But the code won't compile. Instead we'll get the following message:
Exception in thread "main" java.lang.Error: Unresolved compilation problem: Bound mismatch: The generic method sort(List<T>) of type Collections is not applicable for the arguments (ArrayList<University>). The inferred type University is not a valid substitute for the bounded parameter <T extends Comparable<? super T>> at UnivArrayList.go(UnivArrayList.java:47) at UnivArrayList.main(UnivArrayList.java:41)
And we may get additional information as well though it's telling the same thing:
Bound mismatch: The generic method sort(List<T>) of type Collections is not applicable for the arguments (ArrayList<University>). The inferred type University is not a valid substitute for the bounded parameter <T extends Comparable<? super T>>
We know for sure that the Collections class has a sort() method and we used it in the previous section. We sorted successfully the ArrayList of Strings but not with this ArrayList of University Objects!
The error message says there is a mismatch between sort(List<T>) and (ArrayList<University>). And it gives us some keyword that can be a clue to our problem. The keyword is Comparable as in "parameter <T extends Comparable<? super T>>"
Actually,
The Comparable Interface is used by the Collections.sort() method to sort List and it is also used by java.util.Arrays.sort() method to sort array of objects.
So, how we implement Comparable?
To implement Comparable, a class must implement a method, compareTo().
We are fortunate because the Comparable interface is really simple, with only one method to implement:
public interface Comparable<T> {
int CompareTo(T o);
We invoke it as the following:
int n = thisObj.compareTo(anotherObj);
It returns:
- n: positive
thisObj > anotherObj - n: zero
thisObj = anotherObj - n: negative
thisObj < anotherObj
It looks like the will be called on one University object, passing that University a compareTo() method reference to a different University.

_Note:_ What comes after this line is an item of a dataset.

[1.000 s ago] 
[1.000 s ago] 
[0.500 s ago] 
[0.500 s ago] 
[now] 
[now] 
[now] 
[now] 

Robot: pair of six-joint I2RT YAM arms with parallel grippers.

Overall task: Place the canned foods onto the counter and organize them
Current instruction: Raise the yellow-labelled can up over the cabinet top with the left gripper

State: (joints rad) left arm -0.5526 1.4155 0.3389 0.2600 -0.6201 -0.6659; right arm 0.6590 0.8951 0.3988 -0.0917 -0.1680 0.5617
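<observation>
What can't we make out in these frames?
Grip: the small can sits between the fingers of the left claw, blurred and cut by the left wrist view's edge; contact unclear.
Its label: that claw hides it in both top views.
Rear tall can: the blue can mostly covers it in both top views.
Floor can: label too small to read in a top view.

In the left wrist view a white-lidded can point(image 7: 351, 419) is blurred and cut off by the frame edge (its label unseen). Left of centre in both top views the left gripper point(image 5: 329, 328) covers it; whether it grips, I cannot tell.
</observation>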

The sort() method is using compareTo() to find out the way how it should sort things. Because we have to implement compareTo() for our classes, we can set our own criteria to sort instances of our classes.
In other words, our big job now is to decide what makes one University greater than another; and then implement the compareTo() method to reflect that.
The modified version for the University class:
import java.util.*;
import java.io.*;
class University implements Comparable<University>{
String name;
String city;
String state;
University (String n, String c, String s) {
name = n;
city = c;
state = s;
}
public String getName() {
return name;
}
public String getCity() {
return city;
}
public String getState() {
return state;
}
public String toString() {
return name + " " + city + " " + state + "\n";
}
public int compareTo(University u) {
return name.compareTo(u.getName());
}
}
public class UnivArrayList {
// ArrayList of University object
// instead of String.
ArrayList<University> uList =
new ArrayList<University>();
public static void main(String[] args) {
new UnivArrayList().go();
}
public void go(){
getUniversities();
System.out.println(uList);
Collections.sort(uList);
System.out.println(uList);
}
void getUniversities(){
try {
File file = new File("UnivList.txt");
BufferedReader r =
new BufferedReader(new FileReader(file));
String line = null;
while ( !((line = r.readLine()).isEmpty()) ){
addUniversity(line);
}
} catch(Exception e) {
e.printStackTrace();
}
}
void addUniversity(String lineToParse) {
String[] s = lineToParse.split("/");
// Create a new University object using the three strings.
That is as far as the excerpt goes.